PROBLEM TO WORK ON:
Beginning at the line that contains "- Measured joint" and finishing at the line that contains "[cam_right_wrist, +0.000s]", output the data below exactly. Include both end lines and no pictures.

GIVEN DATA:
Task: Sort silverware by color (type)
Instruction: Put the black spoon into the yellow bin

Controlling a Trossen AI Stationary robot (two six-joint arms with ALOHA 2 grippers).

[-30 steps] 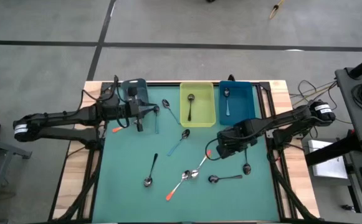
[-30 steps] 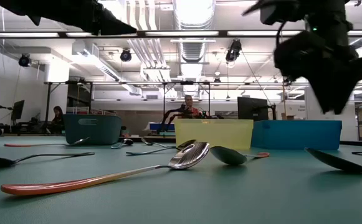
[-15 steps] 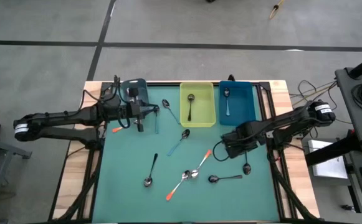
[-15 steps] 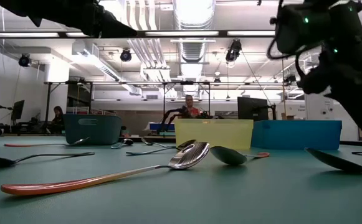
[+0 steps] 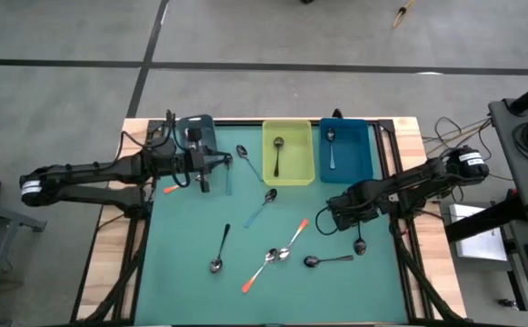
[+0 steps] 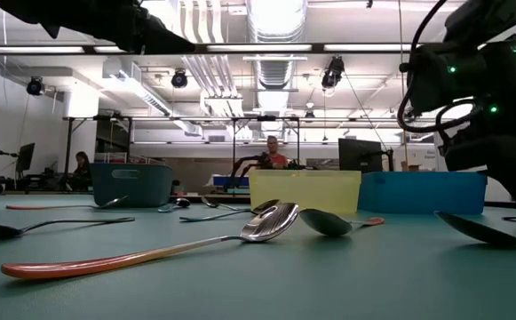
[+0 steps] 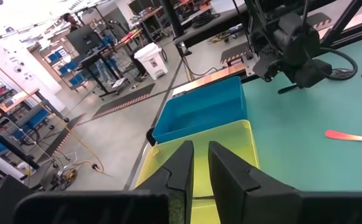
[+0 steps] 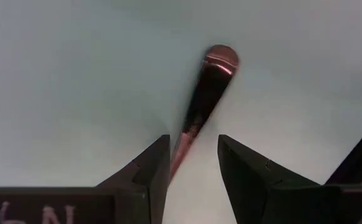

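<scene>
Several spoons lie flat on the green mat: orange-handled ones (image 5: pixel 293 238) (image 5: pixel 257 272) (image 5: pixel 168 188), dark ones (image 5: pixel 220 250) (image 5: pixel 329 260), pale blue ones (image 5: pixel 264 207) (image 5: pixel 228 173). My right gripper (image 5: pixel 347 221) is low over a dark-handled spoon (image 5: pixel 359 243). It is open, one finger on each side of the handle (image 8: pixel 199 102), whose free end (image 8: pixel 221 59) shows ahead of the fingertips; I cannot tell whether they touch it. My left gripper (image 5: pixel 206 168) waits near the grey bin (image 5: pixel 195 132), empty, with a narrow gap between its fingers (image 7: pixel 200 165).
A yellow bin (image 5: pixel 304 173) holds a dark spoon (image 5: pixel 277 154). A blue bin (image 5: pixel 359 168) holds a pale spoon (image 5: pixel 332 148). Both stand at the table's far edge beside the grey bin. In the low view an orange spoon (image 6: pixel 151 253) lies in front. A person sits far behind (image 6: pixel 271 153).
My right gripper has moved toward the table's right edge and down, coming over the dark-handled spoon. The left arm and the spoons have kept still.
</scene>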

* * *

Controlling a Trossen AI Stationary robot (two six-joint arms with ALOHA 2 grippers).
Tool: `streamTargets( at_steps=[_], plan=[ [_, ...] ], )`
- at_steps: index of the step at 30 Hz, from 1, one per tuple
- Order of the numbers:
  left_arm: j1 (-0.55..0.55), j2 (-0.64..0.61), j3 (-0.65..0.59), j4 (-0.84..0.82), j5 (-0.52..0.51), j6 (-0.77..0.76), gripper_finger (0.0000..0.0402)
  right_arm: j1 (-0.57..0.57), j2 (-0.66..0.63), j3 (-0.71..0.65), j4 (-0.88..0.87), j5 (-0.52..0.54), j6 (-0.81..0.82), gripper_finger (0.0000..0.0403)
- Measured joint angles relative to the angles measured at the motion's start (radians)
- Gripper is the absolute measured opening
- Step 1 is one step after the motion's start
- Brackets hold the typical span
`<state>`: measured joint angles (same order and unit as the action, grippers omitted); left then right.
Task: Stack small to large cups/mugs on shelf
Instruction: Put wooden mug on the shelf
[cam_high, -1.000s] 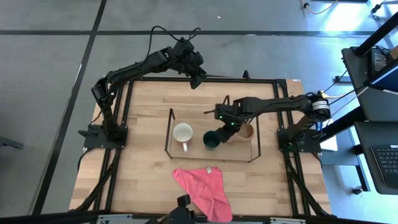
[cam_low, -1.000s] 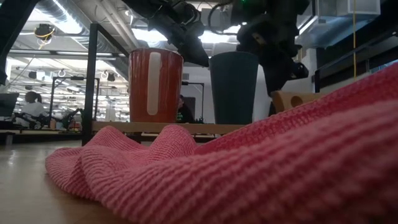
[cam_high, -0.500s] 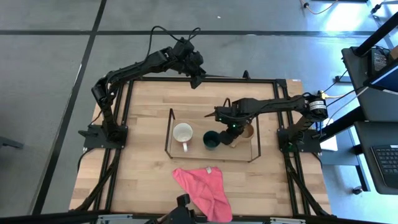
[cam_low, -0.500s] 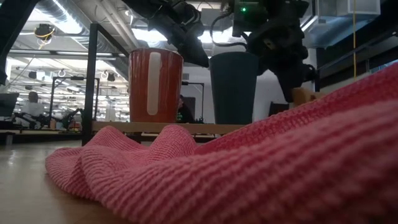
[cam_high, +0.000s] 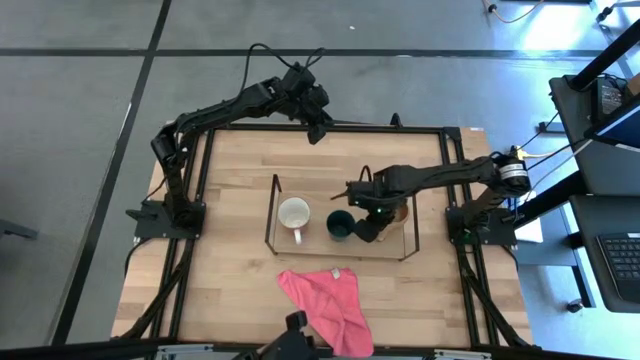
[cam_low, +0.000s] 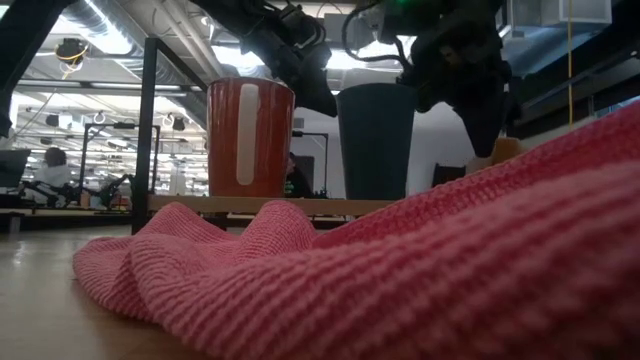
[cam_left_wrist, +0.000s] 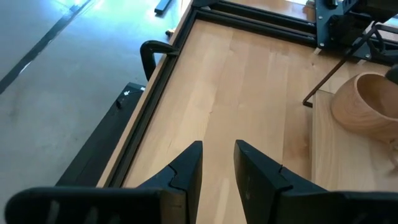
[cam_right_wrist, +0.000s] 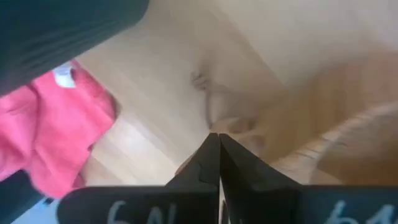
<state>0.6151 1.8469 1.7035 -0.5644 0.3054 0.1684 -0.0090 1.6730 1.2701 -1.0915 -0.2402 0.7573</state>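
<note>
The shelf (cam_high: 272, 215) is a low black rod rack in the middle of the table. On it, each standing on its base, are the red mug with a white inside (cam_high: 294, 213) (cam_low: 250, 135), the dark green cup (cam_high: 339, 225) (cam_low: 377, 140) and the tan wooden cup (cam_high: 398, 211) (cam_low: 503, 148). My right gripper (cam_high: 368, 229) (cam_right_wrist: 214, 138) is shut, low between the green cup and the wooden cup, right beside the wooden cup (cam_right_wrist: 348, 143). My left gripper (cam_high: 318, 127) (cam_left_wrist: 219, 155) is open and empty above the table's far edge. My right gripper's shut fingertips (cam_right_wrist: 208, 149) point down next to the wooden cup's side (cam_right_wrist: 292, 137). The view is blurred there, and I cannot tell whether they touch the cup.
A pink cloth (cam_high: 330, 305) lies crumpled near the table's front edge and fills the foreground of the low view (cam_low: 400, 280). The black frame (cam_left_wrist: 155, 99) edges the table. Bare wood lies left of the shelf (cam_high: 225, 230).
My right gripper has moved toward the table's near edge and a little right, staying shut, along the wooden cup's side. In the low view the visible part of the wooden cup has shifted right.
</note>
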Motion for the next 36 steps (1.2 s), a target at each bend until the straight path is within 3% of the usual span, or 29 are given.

THE ANSWER:
- Measured joint angles relative to the angles measured at the motion's start (radians)
- Gripper is the absolute measured opening
- Step 1 is one step after the motion's start
- Brackets hold the typical span
`<state>`: measured joint angles (same order and unit as the action, grippers omitted); left then right.
Task: Stack small to large cups/mugs on shelf
Instruction: Put wooden mug on the shelf
[cam_high, -1.000s] 
[cam_low, -1.000s] 
[cam_high, -0.500s] 
[cam_low, -0.500s] 
[cam_high, +0.000s] 
[cam_low, +0.000s] 
[cam_left_wrist, +0.000s] 
[cam_right_wrist, +0.000s] 

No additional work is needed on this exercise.